» **TASK PROMPT**:
Could the lines from the start of the data through the line with "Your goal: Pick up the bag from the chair" be set down exactly, with no pictures among them?

○ ○ ○ ○ ○ ○ ○

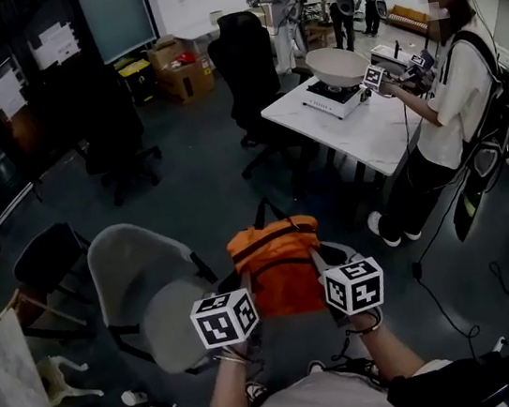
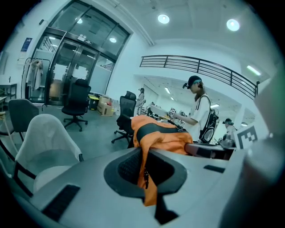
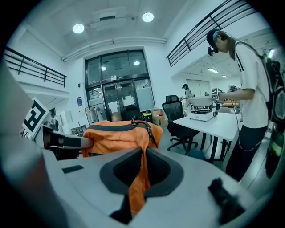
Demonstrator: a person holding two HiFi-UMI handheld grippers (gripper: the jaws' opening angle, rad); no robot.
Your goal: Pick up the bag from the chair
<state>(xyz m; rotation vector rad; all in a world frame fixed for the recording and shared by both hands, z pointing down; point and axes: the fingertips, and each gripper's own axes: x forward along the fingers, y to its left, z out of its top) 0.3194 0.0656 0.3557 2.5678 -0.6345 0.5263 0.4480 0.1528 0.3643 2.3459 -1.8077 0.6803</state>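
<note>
The left gripper point(image 2: 144, 165) is clenched on a fold of the orange fabric bag with black trim point(image 2: 162, 133), the cloth being pinched between its jaws. The right gripper point(image 3: 142, 167) is likewise clamped on orange cloth at the bag's other side. In the head view the bag is seen slung between the two grippers, just ahead of their tips, with its black handle on the far side.

The pale grey shell-backed chair point(image 1: 137, 272) stands just to the left of the left gripper, and its seat is bare. The pick-up is therefore judged to be essentially done: the bag is gripped at both sides and is off the seat. Only steadying it or carrying it off appears to be left.

Farther ahead, to the right of the right gripper, a person point(image 1: 451, 92) is seen standing at a white table point(image 1: 357, 130).
</note>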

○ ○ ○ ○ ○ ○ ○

» **EXERCISE SOLUTION**:
Demonstrator: a person holding two HiFi-UMI handheld grippers (gripper: the jaws' opening angle, rad); no robot.
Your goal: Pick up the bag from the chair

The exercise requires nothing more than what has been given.